O pacto rubricado pelo Partido da Renovação Social vai, sem sombra de dúvida, afundar mais este país na crise política iniciada pelo Presidente da República. Ao assinar o dito memorando com o novo indigitado Primeiro-Ministro, Baciro Dja, o PRS não só contribuiu em afundar a crise vigente como também colocou um carimbo preto na trajectória da formação política criada por Kumba Yalá. Alberto Nambeia, tentou fintar todo o mundo, mas acabou por dar tiro no próprio pé. Este autêntico pacto de “diabo” não terá pernas para andar.
É incompreensível que após três sucessivas “moções de confiança” a favor do anterior governo, o último ocorrido a menos de um mês, o PRS, possa efectuar uma viragem a 360 graus, evocando o argumento de pretender “salvar o país” como motivo de apoio ao novo executivo. Com esta decisão o PRS quis deixar o povo guineense perceber que o seu apoio indefectível ao governo de Domingos de Simões Pereira não passava de um simples paranóia politiqueira? Será que o PRS quer realmente o bem-estar e a estabilidade para a Guiné-Bissau ou está ao serviço de interesses ocultos de um grupinho de dirigentes?
A quem convence o argumento de “salvar o país” através da integração a um governo cujo destino encontra-se ainda entre as mãos dos magistrados do Supremo Tribunal de Justiça?
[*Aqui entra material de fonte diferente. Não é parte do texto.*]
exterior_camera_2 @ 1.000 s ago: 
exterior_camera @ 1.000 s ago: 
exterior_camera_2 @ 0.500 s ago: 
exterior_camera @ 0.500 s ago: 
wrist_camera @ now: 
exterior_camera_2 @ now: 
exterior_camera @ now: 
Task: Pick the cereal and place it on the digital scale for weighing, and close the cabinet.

Como quer o PRS incarnar os valores de paz e estabilidade sem se interessar pela observância da legalidade, cordão umbilical da democracia e fundamento da unidade nacional?
Como quer o PRS ser alternativa ao PAIGC enquanto utiliza os métodos antidemocráticos que sempre caracterizou o partido libertador ao logo da nossa história política?
Sobre a viagem à Gâmbia, os dirigentes renovadores até agora não se dignaram explicar aos guineenses o porquê desta espontânea viagem na casa de um conhecido ditador que nada tem o oferecer à Guiné-Bissau, em termos de cultura democrática.
Onde está a famosa ideia do pacto de estabilidade que Nambeia e seus companheiros haviam iniciado com o PAIGC e restantes partidos da plataforma parlamentar guineense? A deslocação a Banjul teria mudado tudo?
A actual direcção do PRS traiu não só seus militantes mas também ao sofrido povo guineense que já vinha registando sinais positivos e encorajadores de um partido responsável com futuro. O PRS tinha “tudo” para se tornar num partido alternativo e à altura de concorrenciar o seu eterno adversário político e tentar projetar um horizonte risonho para o país. Este sonho está doravante comprometido com a posição forjada pelos oportunistas ao serviço de interesses particulares.
O PRS, face à ausência de coerência política gritante no império financeiro, afundou a crise política iniciada pelo primeiro magistrado do país, José Mário Vaz. A grande verdade é que Nambeia e seus colaboradores directos não quiseram entender que o PRS não tem condições políticas para viabilizar um projecto governamental sem a bênção do partido vencedor das últimas legislativas, o PAIGC. Qualquer tentativa de impor solução contrária ao espírito da legitimidade imprimida nas urnas tem um nome: golpe de Estado. Quer o PRS ser parte do problema ou da solução?
Por: Redação






















A ver vamos, dianti ki kaminhu
Imaturidade no campo politico….. Nanbeia, bai baquia porco bo!!!
“salvar o país” ou salvar as suas contas? Que tristeza estava indo num bom caminho até aparecer este maldito pacto agora agravaram a vossa situação sem perceber
O PRS PARECE NAO TER UMA MATURIDADE AINDA NA POLITICA, O PROBLEMA VIGENTE DENTRO DO PAIGC, DEVIA SER APROVEITADO
PRS, para encher os bolsos, alinha até com diabos.